中文版 Chinese Version:“基准测试代表什么?”
I’m asked quite a lot about how I feel about benchmarks. When I sit down to write these blogs I usually go searching for suitable quotes. For this one I found a quote that perfectly sums up my feeling.
This is from business leadership consultant Tom Peters:
"... I hate Benchmarking! Benchmarking is Stupid!”
Yep, I’m with Tom on this one, but we may need to qualify that a bit more… back to Tom:
“Why is it stupid?"
"Because we pick the current industry leader and then we launch a five year program, the goal of which is to be as good as whoever was best five years ago, five years from now."
While this statement was originally aimed at business leadership and strategy it is equally true of any type of performance benchmarking.
I’ve spent the last three years directly involved in and most of my 20 year career indirectly involved in the mire that is synthetic benchmarking of GPU's. Everything I've seen leads me to come to the conclusion that GPU benchmarks are a reinforcement of the above statement. They do nothing but focus the attention on macroscopic subsections of performance while purporting to tell you about the holistic performance of a GPU.
It seems a logical statement to say, that in order to provide valuable input to an end consumer’s purchasing decision it is better for GPU benchmarks to reflect real-world use-cases. Understanding how readily a GPU delivers the graphics of a user’s favorite game and the length of time that they can be played at a suitable FPS would be useful information for both consumers and OEMs alike. However, is this really the data that popular benchmarks deliver at the moment?
Desktop GPU benchmarking went through a similar evolution to the one that mobile GPUs are currently undergoing. In its earliest days it consisted of extremely theoretical and somewhat woolly comparisons of architectural triangles/second and pixels/second rates. This later developed into actual applications that purportedly measured tri/s and pix/s before arbitrary spinning objects (spinning tori/donuts, Utah Teapots and Venus de Milo’s) entered the scene, which then led to the stage that the mobile GPU benchmarking scene is at currently: the stage where benchmarks consist of synthetic game scenes designed specifically to test a GPU’s maximum compute capacity. The next development, and where the PC market currently stands, is the comparison of metrics garnered by running actual content - real games - and assessing each GPU’s merits based on that. Well there’s a novel concept! Actually using the content that people are running and care about? Shocker!

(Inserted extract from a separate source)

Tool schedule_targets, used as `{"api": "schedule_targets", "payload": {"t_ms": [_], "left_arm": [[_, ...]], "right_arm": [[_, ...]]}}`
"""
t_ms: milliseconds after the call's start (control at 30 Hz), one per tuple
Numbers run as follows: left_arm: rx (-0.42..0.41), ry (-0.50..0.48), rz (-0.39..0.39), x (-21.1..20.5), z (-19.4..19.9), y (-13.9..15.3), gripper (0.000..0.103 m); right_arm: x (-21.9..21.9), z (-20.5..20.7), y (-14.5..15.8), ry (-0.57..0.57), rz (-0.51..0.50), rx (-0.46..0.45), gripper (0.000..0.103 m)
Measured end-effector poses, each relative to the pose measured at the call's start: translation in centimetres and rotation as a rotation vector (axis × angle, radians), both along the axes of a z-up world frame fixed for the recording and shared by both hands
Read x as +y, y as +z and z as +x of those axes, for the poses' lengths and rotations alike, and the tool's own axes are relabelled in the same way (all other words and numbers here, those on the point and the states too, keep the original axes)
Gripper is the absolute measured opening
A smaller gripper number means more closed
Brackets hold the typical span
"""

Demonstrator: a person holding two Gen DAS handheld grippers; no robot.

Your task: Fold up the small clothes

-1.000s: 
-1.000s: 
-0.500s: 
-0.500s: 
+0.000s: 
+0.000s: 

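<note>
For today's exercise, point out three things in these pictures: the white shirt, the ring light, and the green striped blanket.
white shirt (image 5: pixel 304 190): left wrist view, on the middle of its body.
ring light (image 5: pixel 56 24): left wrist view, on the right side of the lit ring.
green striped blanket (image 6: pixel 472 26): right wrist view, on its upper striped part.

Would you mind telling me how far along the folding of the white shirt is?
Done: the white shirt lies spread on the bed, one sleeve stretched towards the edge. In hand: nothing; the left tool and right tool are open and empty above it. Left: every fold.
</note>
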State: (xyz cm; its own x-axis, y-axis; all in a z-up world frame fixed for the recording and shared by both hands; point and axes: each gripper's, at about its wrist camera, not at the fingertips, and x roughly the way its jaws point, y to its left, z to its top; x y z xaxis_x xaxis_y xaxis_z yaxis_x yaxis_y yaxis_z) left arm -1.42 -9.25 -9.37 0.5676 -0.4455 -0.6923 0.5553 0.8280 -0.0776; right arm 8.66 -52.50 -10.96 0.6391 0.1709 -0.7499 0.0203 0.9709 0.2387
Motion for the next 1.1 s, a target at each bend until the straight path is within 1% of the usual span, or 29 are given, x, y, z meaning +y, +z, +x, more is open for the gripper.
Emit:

Before we go any further, I feel an explanation as to why current benchmarks are not the best representation of GPU performance is needed. Current popular benchmarks claim to stress-test GPUs to discover the maximum number of frames they can deliver in a certain time period. In many ways this seems reasonable – all benchmarking really requires in order to be effective is a single figure derived from a test that is the same for all contenders and maximum compute performance of the GPU fits into this category.
However, there are a number of issues with the way GPU benchmarks do this at the moment. Informing consumers that the device is capable of delivering 300+ frames of a particular content in a fixed time period may be a useful metric in certain circumstances, but it is not when there is no content that the consumer would normally use on his/her device which exercises the GPU in the way the GPU benchmarks currently do.
To the consumer, the figure delivered by benchmarks is completely arbitrary and does not correspond to any experience that he might have of the device. It is easily possible to deliver exactly the same visual experience which the benchmarks use at much higher frame rates or, more appropriate to embedded devices, at a fraction of the energy cost and computing resources if the benchmarks were coded in a more balanced way.
Surely, when the quality of graphics is the same between a benchmark and a popular game, it is better for a consumer to know how well the GPU delivers content that uses regular techniques and balanced workloads rather than an irregularly coded benchmark?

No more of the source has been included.